The expansion of testing to commercial labs makes the process of ordering these diagnoses much easier for doctors, but there is little indication that much testing is happening outside of sexual health clinics that primarily serve the LGBTQ community.
“Once it comes to commercial labs, we have a much more liberal ability to ask for it. No one is asking us to document any criteria or anything to order the test,” said Stacy Lane, medical director of the Central Outreach Wellness Center, which runs eight health clinics focused on LGBTQ wellness in Pennsylvania and Ohio.
While many of the commercial labs do not disclose the number of smallpox tests they are doing, there are indications that testing capacity is being underutilized.
A spokesperson for Quest Diagnostics, for example, said in an email that “we have modest demand, which continues to grow.”
Carlos del Rio, an infectious disease specialist at the Emory University School of Medicine, said he doesn’t think primary care providers are up to date.

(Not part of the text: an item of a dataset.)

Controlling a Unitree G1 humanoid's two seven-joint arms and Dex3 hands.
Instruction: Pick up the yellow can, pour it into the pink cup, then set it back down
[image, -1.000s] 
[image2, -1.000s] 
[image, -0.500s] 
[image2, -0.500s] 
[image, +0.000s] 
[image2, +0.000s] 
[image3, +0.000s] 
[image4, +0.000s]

“We need a lot more information and education for practitioners on how to use a test and what to do with it,” del Rio said. He added that his own friends and family were texting him with pictures of his injuries, asking if they could be smallpox.
Most of the time, he says, he assures them that what they have is probably not the disease. “I think it’s still pretty contained in the community of men who have sex with men,” del Rio said. “That doesn’t mean it’s going to stay there.”
The cost of misdiagnosis
Griffin said his patient has no idea how he was exposed and is now isolated in his basement. People with monkeypox are believed to be contagious for at least four weeks.
He is taking an antiviral drug called tecovirimat, which is being made available to monkeypox patients.
Doctors managed to vaccinate the patient’s wife and are carefully watching her children, including the baby, whom he held before he knew he was contagious.
Public health officials have recently expanded access to the smallpox vaccine from Jynneos monkeys to children under certain circumstances.
Griffin says that while the vaccine should be safe, there are no data on its use in children. Tecovirimat is also recommended for children under age 8, a group that the CDC says are most at risk for severe infection.
For now, the man is locked in his basement and unable to help around the house, which Griffin said has been difficult for him and his family.
“The father, who is very important in the first few weeks of the baby’s life, is now locked in the basement, which is tragic,” Griffin said. “You don’t have those weeks back.”